Konsentrasi kalsium dan magnesium yang rendah menghasilkan sensitivitas palsu dari aminoglikosida, polimiksin B dan tetrasiklin terhadap strain Pseudomonas aeruginosa.

-Kehadiran seng mempengaruhi hasil cakram karbapenem (imipenem, meropenem dan ertapenem).

-Ketebalan medium di bawah 3mm akan menghasilkan hasil sensitivitas palsu, sedangkan ketebalan di atas 5 akan menghasilkan resistansi palsu.

-Mobilisasi cakram dalam antibiogram akan memberikan lingkaran cahaya yang cacat, karena antibiotik segera keluar.

- Inokulum yang sangat lemah mempengaruhi hasil, karena tidak akan ada pertumbuhan yang seragam atau konfluen pada agar-agar, kondisi yang diperlukan untuk dapat mengukur lingkaran cahaya penghambatan, selain fakta bahwa lingkaran cahaya dapat memberi lebih besar dari biasanya.

-Inokula yang dimuat secara berlebihan dapat memberikan lingkaran cahaya lebih kecil dari biasanya.

-Tidak menghargai jarak antar cakram menyebabkan satu halo tumpang tindih dengan yang lain dan tidak dapat dibaca dengan benar.

-Menginkubasi dengan CO ₂ meningkatkan ukuran lingkaran cahaya dari cakram tetrasiklin dan metisilin.

-Incubate pada suhu di bawah 35 ° C menghasilkan lingkaran cahaya yang lebih besar.

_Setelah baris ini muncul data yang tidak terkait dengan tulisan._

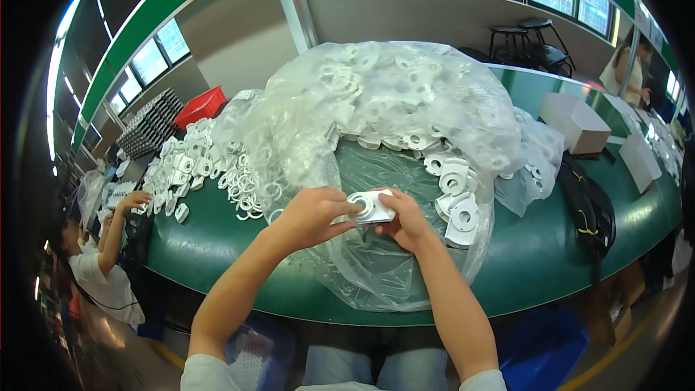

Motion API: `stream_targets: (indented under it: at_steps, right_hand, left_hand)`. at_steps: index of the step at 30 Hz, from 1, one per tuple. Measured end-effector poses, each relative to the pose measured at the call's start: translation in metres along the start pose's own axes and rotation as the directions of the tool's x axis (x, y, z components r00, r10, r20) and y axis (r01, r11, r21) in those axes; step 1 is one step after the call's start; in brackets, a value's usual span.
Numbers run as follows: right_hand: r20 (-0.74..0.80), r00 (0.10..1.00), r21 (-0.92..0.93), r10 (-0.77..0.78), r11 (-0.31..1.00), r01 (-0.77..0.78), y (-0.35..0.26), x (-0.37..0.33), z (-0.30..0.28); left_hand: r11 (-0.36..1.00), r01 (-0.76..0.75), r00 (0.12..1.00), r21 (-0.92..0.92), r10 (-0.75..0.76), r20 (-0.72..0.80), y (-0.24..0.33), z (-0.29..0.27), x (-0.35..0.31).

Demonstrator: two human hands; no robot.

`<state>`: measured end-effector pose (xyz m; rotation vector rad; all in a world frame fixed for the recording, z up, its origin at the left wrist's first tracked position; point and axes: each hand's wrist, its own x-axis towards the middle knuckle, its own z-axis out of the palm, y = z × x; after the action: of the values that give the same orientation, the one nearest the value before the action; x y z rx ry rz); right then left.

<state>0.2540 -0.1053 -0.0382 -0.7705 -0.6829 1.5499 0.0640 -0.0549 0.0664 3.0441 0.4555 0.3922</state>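
Note:
In front of me, over the clear plastic sheet, my right hand [407,223] grips a white plastic part [381,201] with a round opening. My left hand [313,216] is closed at the left side of that part, its fingertips on a white ring [359,205] at the opening. Whether the ring is seated or only resting there, I cannot tell. Similar white parts [462,219] lie in a loose row just right of my hands. A heap of loose white rings [246,181] is to the left.
A large clear plastic bag [391,80] full of white parts covers the middle of the green table [195,235]. More parts [184,159], a red bin [200,106] and stacked trays [150,123] are at left. A black bag [588,206] and white boxes [575,123] are at right. A co-worker [105,268] works at far left.

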Motion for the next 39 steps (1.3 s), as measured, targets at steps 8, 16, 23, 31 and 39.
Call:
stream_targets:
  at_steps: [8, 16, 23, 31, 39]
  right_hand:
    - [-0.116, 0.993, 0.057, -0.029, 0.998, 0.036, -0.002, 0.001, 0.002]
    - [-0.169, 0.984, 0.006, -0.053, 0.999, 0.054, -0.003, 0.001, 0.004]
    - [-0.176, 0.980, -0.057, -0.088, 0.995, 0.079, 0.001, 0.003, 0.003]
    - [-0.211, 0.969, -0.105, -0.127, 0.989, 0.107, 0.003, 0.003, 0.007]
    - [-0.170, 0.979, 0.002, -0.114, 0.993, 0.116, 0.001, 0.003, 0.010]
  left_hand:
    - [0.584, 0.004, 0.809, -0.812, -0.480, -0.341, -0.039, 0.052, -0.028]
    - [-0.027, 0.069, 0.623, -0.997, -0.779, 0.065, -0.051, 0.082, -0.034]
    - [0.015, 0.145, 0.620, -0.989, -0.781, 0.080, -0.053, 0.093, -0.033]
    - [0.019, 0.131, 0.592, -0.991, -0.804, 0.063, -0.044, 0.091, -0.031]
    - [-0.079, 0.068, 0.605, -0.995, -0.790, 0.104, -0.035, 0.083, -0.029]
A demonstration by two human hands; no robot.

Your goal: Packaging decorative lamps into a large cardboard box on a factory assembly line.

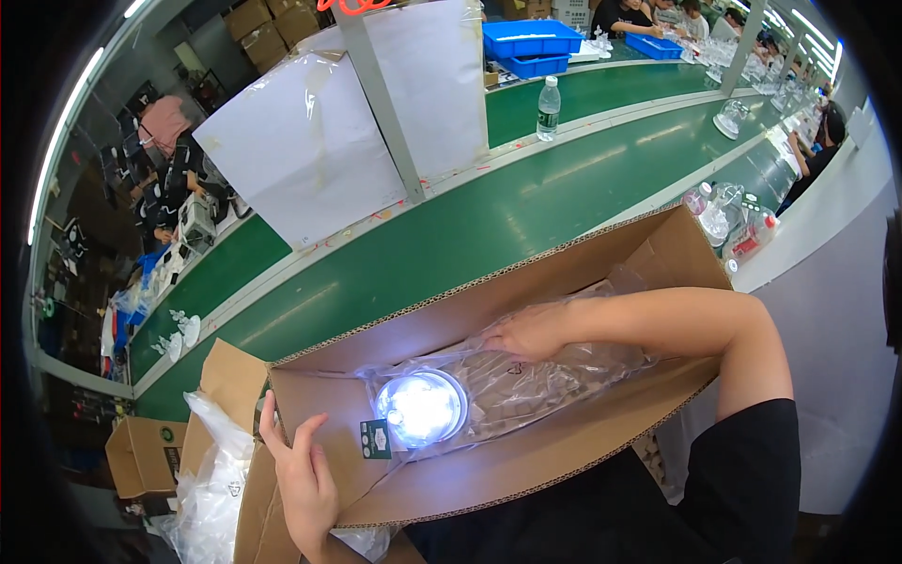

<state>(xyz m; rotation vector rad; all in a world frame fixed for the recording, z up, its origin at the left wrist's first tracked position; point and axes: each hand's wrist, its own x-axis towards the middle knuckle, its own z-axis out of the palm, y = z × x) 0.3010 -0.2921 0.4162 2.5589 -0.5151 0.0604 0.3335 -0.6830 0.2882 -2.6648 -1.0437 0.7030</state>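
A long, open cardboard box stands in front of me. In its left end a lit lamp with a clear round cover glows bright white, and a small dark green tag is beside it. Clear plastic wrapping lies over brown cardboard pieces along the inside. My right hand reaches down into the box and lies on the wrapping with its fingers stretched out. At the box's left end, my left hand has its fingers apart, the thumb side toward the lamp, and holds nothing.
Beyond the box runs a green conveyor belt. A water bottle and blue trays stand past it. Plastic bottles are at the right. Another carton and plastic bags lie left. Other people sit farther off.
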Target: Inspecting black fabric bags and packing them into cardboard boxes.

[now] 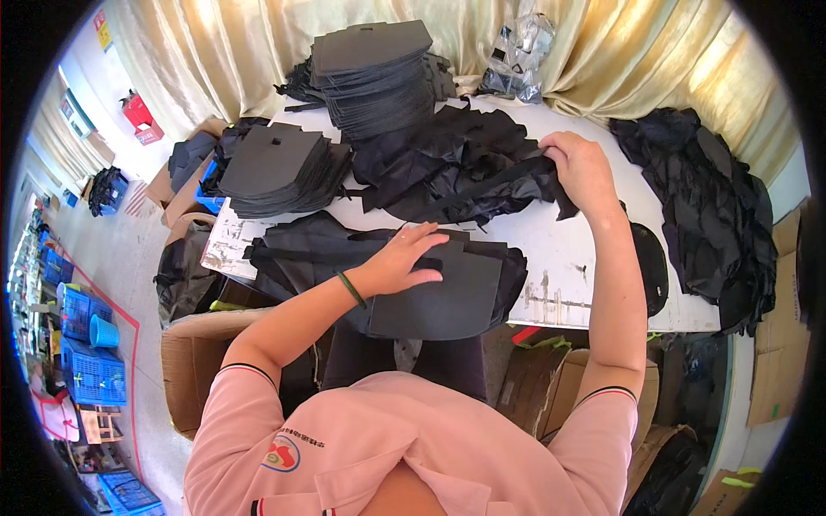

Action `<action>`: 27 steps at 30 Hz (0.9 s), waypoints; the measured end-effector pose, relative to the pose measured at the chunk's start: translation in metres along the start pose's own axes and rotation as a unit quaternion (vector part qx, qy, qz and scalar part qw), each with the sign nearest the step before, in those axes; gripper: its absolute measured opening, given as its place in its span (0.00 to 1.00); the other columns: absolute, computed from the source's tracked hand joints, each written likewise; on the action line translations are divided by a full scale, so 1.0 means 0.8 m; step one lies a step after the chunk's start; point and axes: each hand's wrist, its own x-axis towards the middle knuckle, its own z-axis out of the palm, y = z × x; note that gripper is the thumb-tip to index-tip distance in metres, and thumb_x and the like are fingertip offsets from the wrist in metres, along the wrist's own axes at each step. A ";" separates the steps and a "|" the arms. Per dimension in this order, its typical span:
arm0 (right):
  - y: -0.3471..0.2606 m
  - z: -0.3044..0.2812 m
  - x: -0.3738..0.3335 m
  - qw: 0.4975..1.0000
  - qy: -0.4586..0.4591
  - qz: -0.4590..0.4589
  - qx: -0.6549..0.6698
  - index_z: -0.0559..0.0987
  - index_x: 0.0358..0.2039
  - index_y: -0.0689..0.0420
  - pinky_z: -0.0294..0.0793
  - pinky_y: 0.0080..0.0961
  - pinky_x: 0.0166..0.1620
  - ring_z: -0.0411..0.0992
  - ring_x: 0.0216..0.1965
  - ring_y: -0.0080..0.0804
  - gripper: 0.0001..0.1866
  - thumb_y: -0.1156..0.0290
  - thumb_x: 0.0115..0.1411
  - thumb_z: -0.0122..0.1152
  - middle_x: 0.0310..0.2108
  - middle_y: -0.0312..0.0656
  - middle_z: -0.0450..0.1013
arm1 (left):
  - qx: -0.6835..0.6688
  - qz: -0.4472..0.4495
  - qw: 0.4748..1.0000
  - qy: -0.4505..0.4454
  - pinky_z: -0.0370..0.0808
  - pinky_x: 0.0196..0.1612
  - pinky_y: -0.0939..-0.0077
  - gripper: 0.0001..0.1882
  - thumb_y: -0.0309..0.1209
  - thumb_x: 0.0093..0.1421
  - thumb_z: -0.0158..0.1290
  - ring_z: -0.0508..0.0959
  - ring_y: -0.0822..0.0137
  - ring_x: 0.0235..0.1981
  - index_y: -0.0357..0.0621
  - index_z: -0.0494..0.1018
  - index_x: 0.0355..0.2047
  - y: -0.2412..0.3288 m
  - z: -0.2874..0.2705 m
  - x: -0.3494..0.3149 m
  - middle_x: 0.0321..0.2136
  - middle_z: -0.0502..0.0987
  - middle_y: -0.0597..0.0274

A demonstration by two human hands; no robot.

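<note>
A stiff black panel with a rounded lower edge lies at the table's front edge, on top of black fabric. My left hand rests on the panel's upper left part, fingers spread and thumb apart. A long black strap slants up to the right, and my right hand pinches its far end between thumb and fingers. The strap's lower end comes down near my left fingertips; where it joins is hard to make out. Crumpled black fabric pieces lie under and behind the strap.
Stacks of black panels stand at the back and left of the white table. A black fabric heap hangs over the right side. Cardboard boxes stand below, and blue crates are on the floor.
</note>
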 end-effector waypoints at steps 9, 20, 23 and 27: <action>-0.109 -0.037 0.040 0.982 -0.064 -0.117 0.133 0.78 0.35 0.59 0.72 0.33 0.41 0.74 0.35 0.47 0.06 0.76 0.58 0.56 0.31 0.47 0.76 | -0.059 0.059 0.946 0.312 0.64 0.61 0.64 0.37 0.35 0.52 0.66 0.66 0.51 0.59 0.39 0.61 0.59 0.053 -0.066 0.089 0.56 0.65 0.44; -0.161 -0.106 0.041 0.978 -0.042 -0.181 0.096 0.76 0.39 0.57 0.72 0.37 0.40 0.74 0.38 0.51 0.13 0.83 0.54 0.51 0.32 0.50 0.75 | 0.138 0.071 0.877 0.454 0.76 0.42 0.69 0.14 0.18 0.48 0.59 0.78 0.57 0.37 0.42 0.74 0.36 0.024 -0.193 0.096 0.34 0.76 0.57; -0.155 -0.118 0.032 0.968 -0.093 -0.182 0.149 0.77 0.38 0.59 0.72 0.30 0.44 0.73 0.36 0.47 0.11 0.84 0.58 0.48 0.32 0.50 0.74 | 0.141 0.004 0.894 0.426 0.76 0.41 0.69 0.11 0.19 0.50 0.58 0.78 0.56 0.36 0.41 0.75 0.35 0.002 -0.208 0.070 0.33 0.76 0.55; -0.149 -0.114 0.017 0.952 -0.165 -0.167 0.197 0.78 0.39 0.62 0.71 0.29 0.42 0.72 0.34 0.41 0.08 0.80 0.60 0.52 0.30 0.46 0.73 | 0.121 -0.063 0.911 0.389 0.76 0.38 0.68 0.09 0.21 0.52 0.57 0.79 0.57 0.33 0.42 0.74 0.35 -0.024 -0.204 0.041 0.31 0.76 0.55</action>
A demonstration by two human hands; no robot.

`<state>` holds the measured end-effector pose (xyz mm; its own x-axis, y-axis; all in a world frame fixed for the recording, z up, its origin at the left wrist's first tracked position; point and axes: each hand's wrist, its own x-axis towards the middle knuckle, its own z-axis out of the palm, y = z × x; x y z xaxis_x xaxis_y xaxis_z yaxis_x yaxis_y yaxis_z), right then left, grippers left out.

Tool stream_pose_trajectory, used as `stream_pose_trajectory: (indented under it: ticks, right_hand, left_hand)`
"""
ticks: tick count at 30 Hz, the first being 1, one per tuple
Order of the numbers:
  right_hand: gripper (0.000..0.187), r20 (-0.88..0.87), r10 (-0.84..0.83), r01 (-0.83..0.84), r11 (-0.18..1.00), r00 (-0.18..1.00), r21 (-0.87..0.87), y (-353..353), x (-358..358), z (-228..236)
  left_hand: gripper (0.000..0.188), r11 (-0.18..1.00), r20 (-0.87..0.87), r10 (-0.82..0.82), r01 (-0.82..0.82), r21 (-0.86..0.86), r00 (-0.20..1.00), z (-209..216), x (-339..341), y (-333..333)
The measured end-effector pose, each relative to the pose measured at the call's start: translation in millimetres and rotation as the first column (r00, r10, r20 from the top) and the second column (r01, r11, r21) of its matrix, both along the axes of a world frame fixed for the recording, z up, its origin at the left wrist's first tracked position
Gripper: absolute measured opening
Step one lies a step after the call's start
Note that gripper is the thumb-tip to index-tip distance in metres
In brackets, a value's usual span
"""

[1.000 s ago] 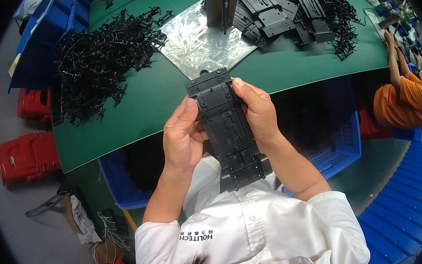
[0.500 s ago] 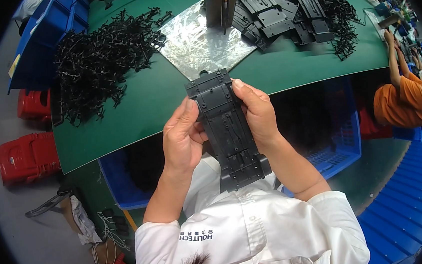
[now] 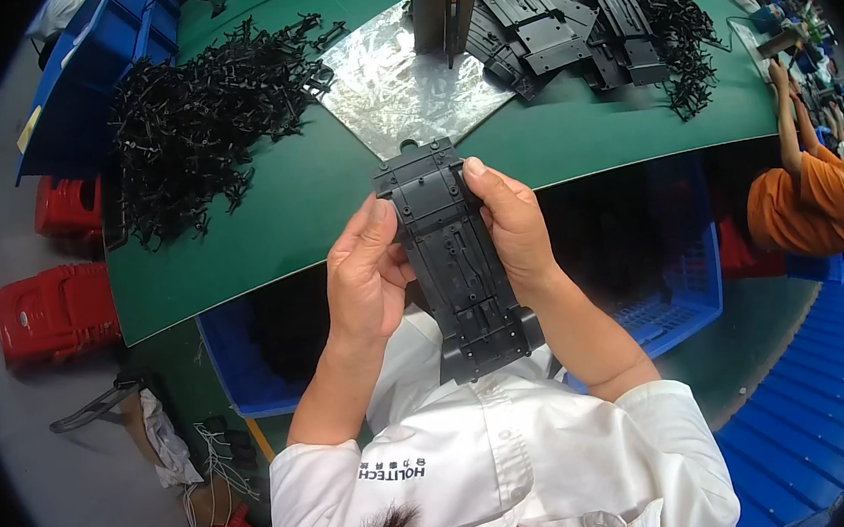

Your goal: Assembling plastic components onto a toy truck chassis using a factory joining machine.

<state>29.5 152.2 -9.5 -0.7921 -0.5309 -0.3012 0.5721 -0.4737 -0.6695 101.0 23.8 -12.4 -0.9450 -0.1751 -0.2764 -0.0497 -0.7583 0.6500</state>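
A long black plastic chassis plate (image 3: 454, 261) with ribs, small posts and holes is held lengthwise in front of my body. My left hand (image 3: 367, 273) grips its left edge near the far end, thumb along the side. Opposite it, my right hand (image 3: 513, 220) closes on the right edge, its thumb near the far corner. The fingers behind the plate are partly hidden. Beyond the plate's far end lies a shiny metal sheet (image 3: 397, 90) on the green table (image 3: 306, 203), with an upright metal press column (image 3: 434, 17) standing over it.
Small black parts are heaped at the left (image 3: 198, 112), and another heap (image 3: 678, 30) lies far right beside stacked black chassis plates (image 3: 542, 27). Blue crates (image 3: 691, 300) stand below the table edge. Red stools (image 3: 55, 311) are at left; a person in orange (image 3: 808, 205) works at right.
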Motion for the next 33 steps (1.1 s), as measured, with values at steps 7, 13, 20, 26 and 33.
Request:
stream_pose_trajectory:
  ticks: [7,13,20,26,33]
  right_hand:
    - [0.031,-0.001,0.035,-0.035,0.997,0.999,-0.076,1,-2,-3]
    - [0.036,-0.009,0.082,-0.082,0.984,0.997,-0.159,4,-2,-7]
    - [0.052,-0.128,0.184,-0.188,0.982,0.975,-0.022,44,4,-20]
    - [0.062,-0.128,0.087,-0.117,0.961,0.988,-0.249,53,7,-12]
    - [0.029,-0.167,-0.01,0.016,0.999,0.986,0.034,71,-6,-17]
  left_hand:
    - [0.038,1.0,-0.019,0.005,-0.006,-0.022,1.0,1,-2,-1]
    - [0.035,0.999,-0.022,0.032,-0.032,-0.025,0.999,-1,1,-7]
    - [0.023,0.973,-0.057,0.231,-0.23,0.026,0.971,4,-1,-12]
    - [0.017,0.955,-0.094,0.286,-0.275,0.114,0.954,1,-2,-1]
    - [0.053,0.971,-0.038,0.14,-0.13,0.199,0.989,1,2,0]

-Penambahan darah mengurangi ukuran sulfa halo.

Keterbatasan

Sensitivitas antibiotik yang ditunjukkan dalam antibiotikogram terhadap mikroorganisme (in vitro) bukanlah jaminan bahwa antibiotik akan bekerja secara in vivo.

QA

Untuk mengetahui apakah media mengandung timin dalam jumlah yang cukup, strain Enterococcus faecalis ATCC 29212 harus ditanam dan diuji kerentanannya terhadap trimetoprim sulfametoksazol (SXT), harus memberikan halo sama dengan atau> 20 mm agar memuaskan.

Referensi

1. "Müller-Hinton agar." Wikipedia, ensiklopedia gratis. 16 Nov 2018, 12:23 UTC. 27 Jan 2019 pada 04:22
2. Forbes B, Sahm D, Weissfeld A. (2009). Diagnosis Mikrobiologis Bailey & Scott. 12 ed. Editorial Panamericana SA Argentina.
3. Cona E. Kondisi untuk studi kerentanan yang baik dengan uji difusi agar. Rev Chil Infect, 2002; 19 (2): 77-81
4. Laboratorium Difco Francisco Soria Melguizo. Müeller Hinton agar dengan 5% darah domba. 2009. Tersedia di: http://f-soria.es
5. Laboratorium Agar BD Müeller Hinton II. 2017. Tersedia di: .bd.com
6. Laboratorium Britannia. Müeller Hinton agar. 2015. Tersedia di: britanialab.com
7. Koneman E, Allen S, Janda W, Schreckenberger P, Winn W. (2004). Diagnosis Mikrobiologis. Edisi ke-5. Editorial Panamericana SA Argentina.
8. Martínez-Rojas D. AmpC-type betalactamases: Umum dan metode untuk deteksi fenotipik. Pendeta Soc. Ven. Mikrobiol. 2009; 29 (2): 78-83. Tersedia di: scielo.org.
9. Perozo A, Castellano M, Ling E, Arraiz N. Deteksi fenotipik metalobetalaktamase dalam isolat klinis Pseudomonas aeruginosa. Kasmera, 2012; 40 (2): 113-121. Tersedia di: scielo.org.